(What needs to be done): Every line from the top of the records below through the one containing "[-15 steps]" must be copied exactly, and the pictures must not be.
┌──
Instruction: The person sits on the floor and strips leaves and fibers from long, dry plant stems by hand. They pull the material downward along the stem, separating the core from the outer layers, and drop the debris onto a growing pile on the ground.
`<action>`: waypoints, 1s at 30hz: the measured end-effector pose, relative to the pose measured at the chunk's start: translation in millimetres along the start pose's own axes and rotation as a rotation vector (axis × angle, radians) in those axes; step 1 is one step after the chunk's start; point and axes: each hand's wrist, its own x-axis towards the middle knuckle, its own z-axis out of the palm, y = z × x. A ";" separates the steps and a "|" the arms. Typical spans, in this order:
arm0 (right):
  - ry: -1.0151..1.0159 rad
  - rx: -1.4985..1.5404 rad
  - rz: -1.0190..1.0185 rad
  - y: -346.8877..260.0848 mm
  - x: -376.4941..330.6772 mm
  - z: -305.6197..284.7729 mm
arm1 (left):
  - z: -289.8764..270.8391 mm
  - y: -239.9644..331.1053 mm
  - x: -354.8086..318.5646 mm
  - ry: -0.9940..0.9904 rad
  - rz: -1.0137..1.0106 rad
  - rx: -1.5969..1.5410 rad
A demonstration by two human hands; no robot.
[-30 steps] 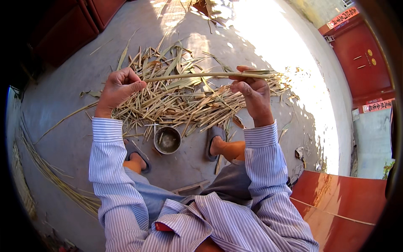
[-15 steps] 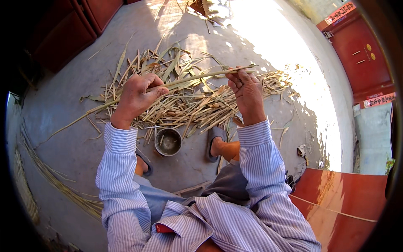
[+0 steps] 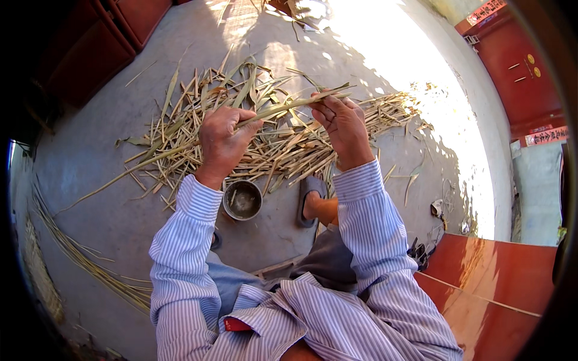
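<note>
Concrete floor [image 3: 108, 156] fills most of the view, grey in shade on the left and washed out by sun at the upper right. Red doors [image 3: 524, 72] stand at the far right, and a red-brown board [image 3: 494, 271] lies at the lower right, beside the person's striped sleeve. On the floor ahead of the knees spreads a wide heap of dry reed strips [image 3: 283, 150], pale yellow with some green blades, reaching from the shaded middle out into the sun. A thinner bundle of long strips [image 3: 78, 259] curves along the floor at the lower left, well apart from the heap. Between the feet sits a small round metal bowl [image 3: 242, 200], just below the heap's near edge, with a sandalled foot [image 3: 313, 201] to its right. Above the heap, both hands hold one long green stalk [image 3: 289, 105] that slants from lower left to upper right; its thin tail runs on down to the floor at the left. The left hand [image 3: 223, 141] is closed in a fist round the stalk, fingers curled tight over it. The right hand [image 3: 343, 123] grips the stalk further along, near its upper end, with fingertips pinched together on it and the thumb beneath.
</note>
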 end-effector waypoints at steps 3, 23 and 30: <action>0.011 0.018 0.019 2.3 4.5 -2.7 | 2.2 0.2 -1.6 -0.007 -0.019 0.008; -0.018 -0.066 -0.001 18.9 -0.1 -1.2 | -23.0 -16.0 24.0 0.018 -0.205 -0.258; -0.089 -0.017 -0.007 27.4 -5.8 29.5 | 16.5 -2.7 -2.9 -0.034 0.207 0.139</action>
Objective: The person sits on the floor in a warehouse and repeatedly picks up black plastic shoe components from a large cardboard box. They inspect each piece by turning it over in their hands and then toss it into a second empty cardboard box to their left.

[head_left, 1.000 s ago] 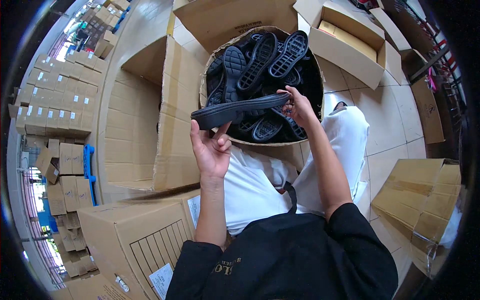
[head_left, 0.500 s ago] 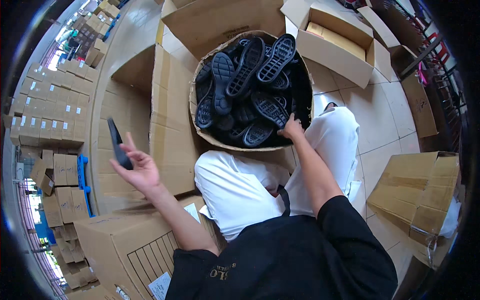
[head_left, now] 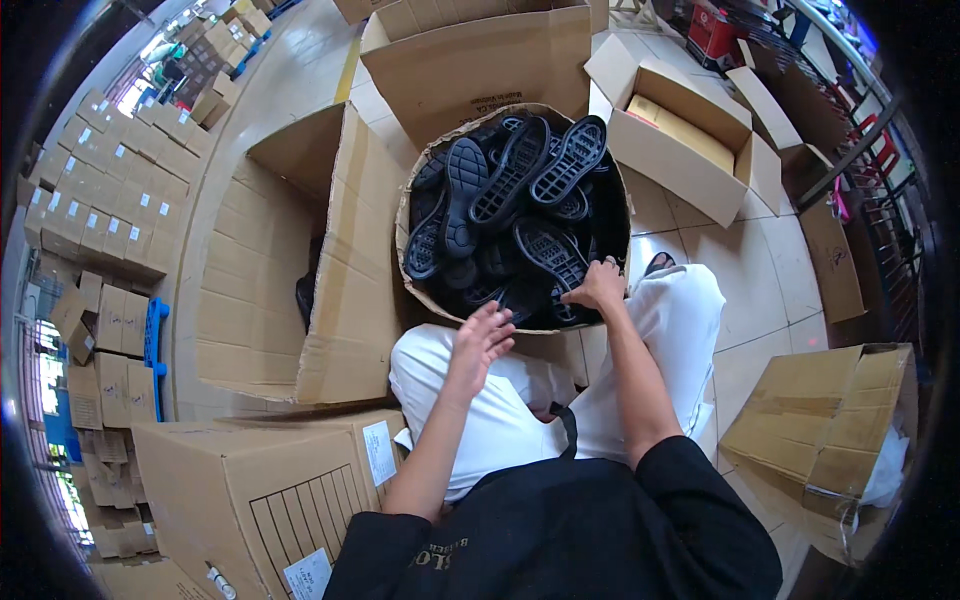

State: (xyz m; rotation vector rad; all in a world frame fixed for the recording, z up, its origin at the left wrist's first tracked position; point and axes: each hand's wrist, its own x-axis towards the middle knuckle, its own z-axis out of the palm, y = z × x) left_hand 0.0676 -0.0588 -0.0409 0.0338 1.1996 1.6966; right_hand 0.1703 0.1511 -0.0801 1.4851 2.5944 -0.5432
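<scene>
The round bin point(head_left: 420, 180) was heaped with black soles point(head_left: 515, 200); the right hand point(head_left: 597, 287) gripped one at the rim; the left hand point(head_left: 481, 338) hovered open, empty; the side box point(head_left: 330, 260) looked barely filled.

A heap of black rubber shoe soles point(head_left: 520, 215) fills the round brown cardboard drum point(head_left: 412, 215). Most lie tread-up, ridged patterns showing, tilted and overlapping at mixed angles. One sole point(head_left: 553, 255) near the drum's near rim lies tread-up, slanted, its lower end near the rim.
</scene>
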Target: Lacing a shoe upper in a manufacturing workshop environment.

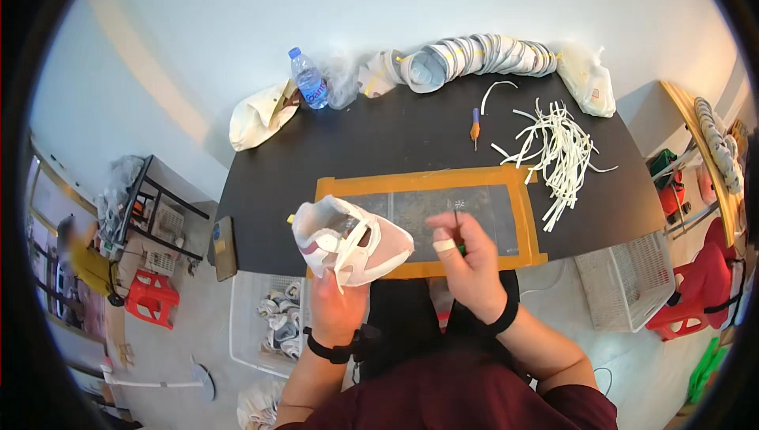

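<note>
Left grip (340,310) clamps pink-and-white fabric shoe upper (387,250); right grip (473,268) beside it pinches dark-shafted tool (456,220) (loosening could cause slippage).

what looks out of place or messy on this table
Mainly the white strips: they lie in a loose tangle on the right of the table, while one curved strip lies apart, nearer the stacked shoe uppers. I see no spill, and the pinkish shoe upper in the left hand shows no obvious damage.
</note>
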A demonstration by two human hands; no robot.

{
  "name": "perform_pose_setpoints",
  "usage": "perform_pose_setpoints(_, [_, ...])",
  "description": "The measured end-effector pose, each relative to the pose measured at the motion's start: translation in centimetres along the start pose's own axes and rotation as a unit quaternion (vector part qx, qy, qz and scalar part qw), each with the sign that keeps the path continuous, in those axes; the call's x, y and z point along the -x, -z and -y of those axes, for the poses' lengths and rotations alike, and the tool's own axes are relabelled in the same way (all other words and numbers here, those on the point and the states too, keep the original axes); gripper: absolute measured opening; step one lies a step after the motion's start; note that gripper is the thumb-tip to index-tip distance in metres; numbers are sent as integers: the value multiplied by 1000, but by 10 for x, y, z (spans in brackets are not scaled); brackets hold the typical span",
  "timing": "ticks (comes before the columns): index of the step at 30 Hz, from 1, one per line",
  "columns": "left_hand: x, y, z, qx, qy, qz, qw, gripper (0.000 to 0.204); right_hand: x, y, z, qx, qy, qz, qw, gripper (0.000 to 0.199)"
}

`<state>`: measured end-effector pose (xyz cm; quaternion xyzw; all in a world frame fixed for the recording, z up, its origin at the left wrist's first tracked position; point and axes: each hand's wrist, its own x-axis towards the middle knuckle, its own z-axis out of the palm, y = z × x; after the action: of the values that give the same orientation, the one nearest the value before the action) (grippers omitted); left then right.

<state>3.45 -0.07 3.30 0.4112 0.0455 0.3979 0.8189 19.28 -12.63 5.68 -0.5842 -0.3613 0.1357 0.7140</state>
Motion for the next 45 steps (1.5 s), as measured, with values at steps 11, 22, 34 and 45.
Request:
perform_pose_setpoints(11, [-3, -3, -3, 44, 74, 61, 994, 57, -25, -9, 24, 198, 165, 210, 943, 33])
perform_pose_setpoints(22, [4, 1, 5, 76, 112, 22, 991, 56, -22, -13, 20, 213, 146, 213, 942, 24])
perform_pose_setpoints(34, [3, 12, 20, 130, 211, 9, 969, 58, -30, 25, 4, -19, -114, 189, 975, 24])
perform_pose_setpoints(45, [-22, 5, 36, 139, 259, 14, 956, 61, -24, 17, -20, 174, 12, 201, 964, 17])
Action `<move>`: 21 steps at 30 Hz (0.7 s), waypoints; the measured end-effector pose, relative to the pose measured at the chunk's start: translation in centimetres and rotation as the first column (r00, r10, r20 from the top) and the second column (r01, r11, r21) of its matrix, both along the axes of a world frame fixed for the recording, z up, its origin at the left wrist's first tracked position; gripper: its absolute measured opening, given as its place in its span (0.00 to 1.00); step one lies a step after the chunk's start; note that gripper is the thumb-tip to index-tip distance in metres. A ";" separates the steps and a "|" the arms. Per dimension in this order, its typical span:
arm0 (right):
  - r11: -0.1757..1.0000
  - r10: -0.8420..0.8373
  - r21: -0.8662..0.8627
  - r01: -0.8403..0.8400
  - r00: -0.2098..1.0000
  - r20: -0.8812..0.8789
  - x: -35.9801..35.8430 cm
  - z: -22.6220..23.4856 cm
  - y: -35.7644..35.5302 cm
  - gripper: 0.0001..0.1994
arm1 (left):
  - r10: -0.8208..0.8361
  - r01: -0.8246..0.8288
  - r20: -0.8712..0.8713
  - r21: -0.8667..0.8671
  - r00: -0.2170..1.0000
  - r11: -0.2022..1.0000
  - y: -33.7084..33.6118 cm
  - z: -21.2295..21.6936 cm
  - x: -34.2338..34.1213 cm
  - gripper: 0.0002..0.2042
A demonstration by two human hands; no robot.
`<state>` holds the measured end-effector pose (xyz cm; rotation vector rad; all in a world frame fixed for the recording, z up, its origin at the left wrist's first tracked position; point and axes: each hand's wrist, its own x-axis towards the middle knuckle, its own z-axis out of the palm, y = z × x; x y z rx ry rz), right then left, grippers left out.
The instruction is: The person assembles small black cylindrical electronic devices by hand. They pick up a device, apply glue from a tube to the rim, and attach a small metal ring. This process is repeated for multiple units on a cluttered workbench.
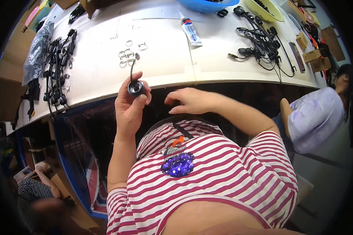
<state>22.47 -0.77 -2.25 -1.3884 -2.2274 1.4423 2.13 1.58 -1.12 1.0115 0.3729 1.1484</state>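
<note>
My left hand (130, 102) grips a small round black part (135, 88) with a thin black wire rising from it toward the table. It is held at the near edge of the white table (164, 62). My right hand (190, 100) hovers just right of it, empty, fingers loosely curled and apart. Several small metal rings (127, 54) lie on the table right beyond the held part.
Black cables lie in a bundle at the left (59, 66) and a tangle at the right (262, 45). A white glue tube (191, 30), a blue bowl (206, 4) and a yellow bowl (264, 9) sit further back. A person in lilac (317, 113) sits at right.
</note>
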 end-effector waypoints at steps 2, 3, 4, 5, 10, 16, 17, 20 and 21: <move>0.991 -0.097 0.080 0.110 0.985 -0.144 -1.2 -6.6 -0.9 0.29 | 0.015 -0.013 0.056 -0.040 0.998 0.999 -0.2 0.1 0.8 0.23; 0.994 -0.098 -0.061 0.086 0.965 -0.244 -1.7 -8.1 -0.8 0.31 | -0.008 0.009 0.052 -0.034 0.999 0.999 -0.2 0.2 0.9 0.23; 0.979 -0.113 -0.201 0.046 0.935 -0.336 -2.2 -9.4 -0.5 0.33 | -0.030 0.031 0.047 -0.028 0.998 0.999 -0.3 0.2 1.0 0.24; 0.939 -0.224 -0.341 0.051 0.841 -0.492 -3.0 -10.6 -0.6 0.27 | -0.030 0.031 0.016 -0.037 0.999 0.999 -0.4 0.2 1.0 0.23; 0.875 -0.278 -0.460 0.152 0.935 -0.221 -3.3 -16.0 0.0 0.13 | 0.021 -0.020 -0.080 0.010 0.997 1.000 -0.2 0.1 0.9 0.25; 0.988 -0.147 0.019 0.153 0.971 -0.191 -3.3 -18.3 -0.8 0.12 | 0.006 0.001 -0.133 0.048 0.991 0.999 -0.2 -0.3 1.0 0.26; 0.986 -0.168 -0.061 0.157 0.952 -0.254 -3.7 -16.3 -0.8 0.12 | 0.001 0.004 -0.133 0.033 0.991 0.999 -0.2 -0.2 0.9 0.27; 0.985 -0.171 -0.058 0.162 0.952 -0.254 -3.8 -16.0 -0.8 0.11 | 0.003 -0.003 -0.083 0.006 0.997 1.000 -0.1 -0.1 1.1 0.22; 0.981 -0.188 -0.085 0.174 0.962 -0.199 -3.7 -16.0 -0.8 0.11 | 0.016 -0.016 -0.066 0.002 0.998 1.000 -0.3 -0.1 1.3 0.22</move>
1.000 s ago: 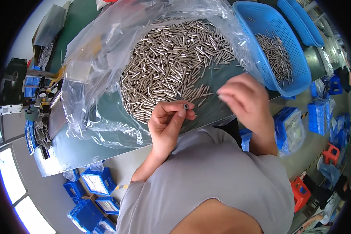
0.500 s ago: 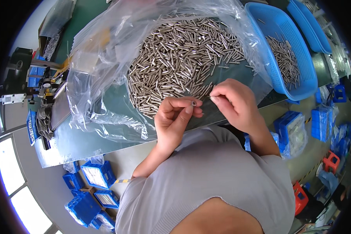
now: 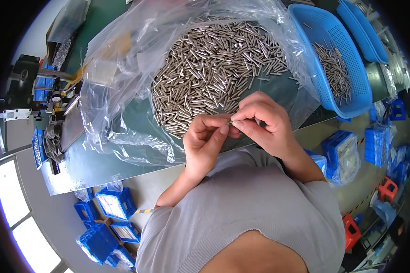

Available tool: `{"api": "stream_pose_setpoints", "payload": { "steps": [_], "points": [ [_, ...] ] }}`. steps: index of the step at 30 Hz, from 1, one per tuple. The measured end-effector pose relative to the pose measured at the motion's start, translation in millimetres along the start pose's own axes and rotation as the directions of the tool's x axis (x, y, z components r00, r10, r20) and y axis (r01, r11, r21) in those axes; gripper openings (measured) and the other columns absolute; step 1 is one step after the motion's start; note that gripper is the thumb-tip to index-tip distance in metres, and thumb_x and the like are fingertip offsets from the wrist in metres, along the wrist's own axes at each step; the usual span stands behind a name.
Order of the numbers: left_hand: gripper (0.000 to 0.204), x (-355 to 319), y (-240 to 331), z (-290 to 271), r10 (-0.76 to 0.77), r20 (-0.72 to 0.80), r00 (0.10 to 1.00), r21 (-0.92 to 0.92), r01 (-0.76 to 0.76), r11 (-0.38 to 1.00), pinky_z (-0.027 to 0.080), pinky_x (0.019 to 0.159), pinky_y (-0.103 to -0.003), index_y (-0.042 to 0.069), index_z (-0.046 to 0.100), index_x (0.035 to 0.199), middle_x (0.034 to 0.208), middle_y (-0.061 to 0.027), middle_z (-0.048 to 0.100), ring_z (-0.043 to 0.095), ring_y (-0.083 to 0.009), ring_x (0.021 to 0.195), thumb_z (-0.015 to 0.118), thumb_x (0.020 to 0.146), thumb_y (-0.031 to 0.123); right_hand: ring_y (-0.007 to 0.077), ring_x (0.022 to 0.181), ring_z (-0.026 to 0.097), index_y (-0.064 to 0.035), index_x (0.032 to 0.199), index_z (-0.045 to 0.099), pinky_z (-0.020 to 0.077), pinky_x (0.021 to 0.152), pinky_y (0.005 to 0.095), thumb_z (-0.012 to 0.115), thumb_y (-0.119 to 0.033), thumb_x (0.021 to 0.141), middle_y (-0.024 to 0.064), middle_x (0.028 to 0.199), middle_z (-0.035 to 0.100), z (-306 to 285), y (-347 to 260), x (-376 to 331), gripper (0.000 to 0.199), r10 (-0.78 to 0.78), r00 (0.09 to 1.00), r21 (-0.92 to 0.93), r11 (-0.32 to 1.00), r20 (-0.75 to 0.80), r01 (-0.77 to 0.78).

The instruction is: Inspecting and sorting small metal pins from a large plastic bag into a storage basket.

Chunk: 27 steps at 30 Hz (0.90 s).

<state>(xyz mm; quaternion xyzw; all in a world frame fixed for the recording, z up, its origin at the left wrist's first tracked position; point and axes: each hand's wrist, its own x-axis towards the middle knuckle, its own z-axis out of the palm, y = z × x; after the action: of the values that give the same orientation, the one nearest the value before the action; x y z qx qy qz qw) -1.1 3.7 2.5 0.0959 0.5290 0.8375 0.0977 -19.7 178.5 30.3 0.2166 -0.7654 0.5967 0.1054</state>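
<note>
My left hand [image 3: 204, 140] is closed in a pinch around a small metal part [image 3: 229, 123], mostly hidden by the fingertips. The thumb and forefinger of my right hand [image 3: 265, 122] are pressed together and meet the left fingertips at that part. Whether the right fingers hold a second small piece I cannot tell. Just beyond both hands, a broad pile of slim silvery metal pins [image 3: 200, 68] lies on a clear plastic sheet [image 3: 118, 109] spread over the green table [image 3: 95, 170].
A blue perforated basket [image 3: 357, 86] with more pins stands right of the pile, another blue basket [image 3: 357, 29] behind it. Left stands a dark bench device [image 3: 25, 82]. Blue crates [image 3: 116, 202] are on the floor on both sides; a red stool [image 3: 351, 232] is at lower right.
My right hand has moved left and slightly down, bringing its fingertips against those of my left hand. The left hand stays nearly in place, its small part now largely covered.
</note>
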Motion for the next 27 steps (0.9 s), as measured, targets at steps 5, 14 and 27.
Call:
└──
(Task output):
Instruction: The person sits on the floor and strips leaves and fibers from long, dry plant stems by hand. They pull the material downward along the stem, separating the core from the outer layers, and drop the debris onto a growing pile on the ground.
`<action>`: waypoints, 1s at 30hz: the measured end-effector pose, relative to the pose measured at the chunk's start: translation in millimetres along the start pose's own axes and rotation as a rotation vector (axis × angle, radians) in those axes; step 1 is one step after the chunk's start; point and axes: each hand's wrist, its own x-axis towards the middle knuckle, its own z-axis out of the palm, y = z × x. A ";" separates the steps and a "|" the arms. Typical spans, in this order:
arm0 (right):
  - ry: -1.0151..1.0159 rad
  - rx: -1.4985..1.5404 rad
  - rz: -1.0190..1.0185 rad
  - y: -346.8877..260.0848 mm
  - x: -376.4941..330.6772 mm
  - z: -305.6197..284.7729 mm
arm1 (left):
  - z: -289.8764..270.8391 mm
  - y: -239.9644..331.1053 mm
  - x: -354.8086..318.5646 mm
  - ry: -0.9940..0.9904 rad
  - rz: -1.0137..1.0106 rad
  - rx: -1.5969..1.5410 rad
A demonstration by two human hands; no robot.
[-30 steps] 
[-15 steps] 

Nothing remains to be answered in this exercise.